As a campaign, we’re going to ramp up [these efforts] even more. We’re going to make sure that everybody knows how you can vote, how we can get you to vote and make sure that we spread the word. We’re going to continue to fight for more access and not less.
A lawsuit was filed in December against the governor and other state officials arguing that people incarcerated in the state — who are detained awaiting trial or have been convicted of a non-disqualifying misdemeanor — are eligible voters, but the state is disenfranchising them. What are your thoughts on this? And what kind of effect do you think this will have on voters?
Our goal should be: if you are eligible to vote, we need to make sure that you have access to the ballot. If we take away the ability for you to do it, that’s a problem.
You get one vote, whether you’re a gazillionaire or whether you don’t have means. And so for us, we want people to see their connection to the vote, the connection from clean water to the vote, the connection from your reproductive freedoms to your vote. And so our goal is to encourage people and to motivate them and to give them the actual opportunities to vote.
Your Republican opponent, Eric Hansen, has a section on his website titled Defending Democracy, and it only focuses on protecting democracy abroad and foreign threats. If you had a section on your website called Defending Democracy, what would be included?
[Voting] is such a precious right, and we want to help people to exercise it. I support the For the People Act and the John Lewis Voting Advancement Rights Act because one deals with historic discrimination and the other deals with things like same-day registration, access, early voting and voter protection from intimidation. We’ve got a former president that has made people afraid to work at the polls. As we look at democracy, we want to make the tent bigger, not smaller.
On the day that I was sworn into Congress, I knew it was going to be a special day. We were making Delaware history, and I wanted to wear something special or carry something special. And my sister found a document that allowed our great, great, great grandfather, who had been enslaved, to have the right to vote. We turned it into a scarf that I carried on the day that I was sworn in. It’s the Returns of Qualified Voters and Reconstruction Oath from 1867. On the bottom is an X. He couldn’t even read or write, but he marked his X to have this precious freedom.
I also had this scarf with me on the day of the insurrection. And people ask, what’s the best day I’ve had in Congress, and what’s the worst? It’s the same day. It was the worst day because we saw people with Confederate flags storming our Capitol and trying to take away this incredible democracy we have. But, it was the best day because we went back at two or three in the morning, and we certified the election of [President] Joe Biden and [Vice President] Kamala Harris. And so for me, what is on that page is the vision of all of us coming together in a democratic way to exercise our right to vote and to participate. To me, protecting those freedoms and protecting those rights is really what this moment is about.

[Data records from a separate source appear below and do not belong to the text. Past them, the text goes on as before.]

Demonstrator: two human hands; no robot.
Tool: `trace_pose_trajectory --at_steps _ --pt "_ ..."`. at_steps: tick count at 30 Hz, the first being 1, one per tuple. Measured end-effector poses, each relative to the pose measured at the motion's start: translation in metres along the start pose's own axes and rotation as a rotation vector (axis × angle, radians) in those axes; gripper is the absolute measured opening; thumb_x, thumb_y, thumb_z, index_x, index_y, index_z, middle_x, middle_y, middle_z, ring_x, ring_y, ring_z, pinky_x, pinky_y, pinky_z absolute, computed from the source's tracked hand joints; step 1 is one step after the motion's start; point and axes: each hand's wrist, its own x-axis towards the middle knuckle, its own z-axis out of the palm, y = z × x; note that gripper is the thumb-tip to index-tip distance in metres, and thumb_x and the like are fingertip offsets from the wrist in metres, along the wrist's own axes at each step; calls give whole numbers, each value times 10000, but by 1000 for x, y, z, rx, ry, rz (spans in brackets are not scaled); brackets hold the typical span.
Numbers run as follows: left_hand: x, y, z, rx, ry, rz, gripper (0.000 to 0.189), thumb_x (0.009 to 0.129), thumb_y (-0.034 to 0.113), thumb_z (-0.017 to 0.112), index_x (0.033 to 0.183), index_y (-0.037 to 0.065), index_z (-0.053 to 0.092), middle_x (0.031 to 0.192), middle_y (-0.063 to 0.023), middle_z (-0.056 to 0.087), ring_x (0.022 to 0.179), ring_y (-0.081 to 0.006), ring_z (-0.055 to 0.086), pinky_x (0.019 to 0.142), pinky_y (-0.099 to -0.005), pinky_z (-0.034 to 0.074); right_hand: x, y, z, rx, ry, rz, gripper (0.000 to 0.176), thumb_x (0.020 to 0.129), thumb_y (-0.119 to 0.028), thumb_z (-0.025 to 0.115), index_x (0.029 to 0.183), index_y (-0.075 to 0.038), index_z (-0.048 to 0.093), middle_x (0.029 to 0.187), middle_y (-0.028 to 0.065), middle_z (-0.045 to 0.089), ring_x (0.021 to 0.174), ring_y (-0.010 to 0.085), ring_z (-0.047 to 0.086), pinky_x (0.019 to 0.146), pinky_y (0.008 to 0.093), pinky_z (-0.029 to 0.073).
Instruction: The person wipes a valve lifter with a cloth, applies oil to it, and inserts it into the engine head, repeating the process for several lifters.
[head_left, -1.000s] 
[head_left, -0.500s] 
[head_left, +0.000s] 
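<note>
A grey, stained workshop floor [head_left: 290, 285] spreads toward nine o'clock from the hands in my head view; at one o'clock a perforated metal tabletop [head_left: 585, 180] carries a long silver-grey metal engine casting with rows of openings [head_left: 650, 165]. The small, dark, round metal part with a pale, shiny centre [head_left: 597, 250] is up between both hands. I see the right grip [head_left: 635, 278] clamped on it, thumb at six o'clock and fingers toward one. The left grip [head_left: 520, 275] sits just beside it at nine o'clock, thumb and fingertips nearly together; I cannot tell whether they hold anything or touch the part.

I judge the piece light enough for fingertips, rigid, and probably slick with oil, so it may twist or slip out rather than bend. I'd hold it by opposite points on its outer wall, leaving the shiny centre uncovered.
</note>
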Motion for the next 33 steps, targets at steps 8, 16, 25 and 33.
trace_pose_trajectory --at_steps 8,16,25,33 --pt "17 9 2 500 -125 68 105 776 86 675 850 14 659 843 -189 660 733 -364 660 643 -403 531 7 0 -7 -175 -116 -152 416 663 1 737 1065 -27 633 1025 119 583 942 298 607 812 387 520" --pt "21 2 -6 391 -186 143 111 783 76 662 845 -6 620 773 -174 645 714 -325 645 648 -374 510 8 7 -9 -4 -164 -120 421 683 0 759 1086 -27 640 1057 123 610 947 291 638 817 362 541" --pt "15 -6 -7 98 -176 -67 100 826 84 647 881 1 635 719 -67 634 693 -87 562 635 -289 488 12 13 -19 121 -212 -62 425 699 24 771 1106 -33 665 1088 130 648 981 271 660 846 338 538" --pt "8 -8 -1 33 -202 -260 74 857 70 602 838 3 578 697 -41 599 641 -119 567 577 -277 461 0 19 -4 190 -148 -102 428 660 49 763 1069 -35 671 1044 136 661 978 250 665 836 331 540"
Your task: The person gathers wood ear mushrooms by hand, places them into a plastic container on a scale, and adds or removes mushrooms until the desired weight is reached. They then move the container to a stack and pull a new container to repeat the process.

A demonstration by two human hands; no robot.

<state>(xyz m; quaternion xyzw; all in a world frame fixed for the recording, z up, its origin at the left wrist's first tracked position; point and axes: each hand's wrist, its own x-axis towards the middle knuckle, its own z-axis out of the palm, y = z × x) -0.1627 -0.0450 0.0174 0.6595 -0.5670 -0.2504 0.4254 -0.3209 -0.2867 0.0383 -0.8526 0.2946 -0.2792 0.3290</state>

Your first job was at a McDonald’s in Wilmington, Delaware, so I wanted to ask you, what is your go-to McDonald’s order?
My team will tell you: I literally have to have a little bit of everything. So I’ll go small. I’ll start with a happy meal of the cheeseburger and fries, but then I have to add some nuggets to it. And then on the cheeseburger, I might ask for some Big Mac sauce and some lettuce because I used to work there, and I would make Little Macs instead of Big Macs.
It’s funny; we were just in an airport recently and I said, I’m gonna have to go to McDonald’s. I can’t figure out [what to get] from these other restaurants here. And [my team] was like, you feel so bad about that, don’t you? I can even do the old jingle for those who are old enough to know the Big Mac jingle. I still know it in my heart. So, thanks for that question.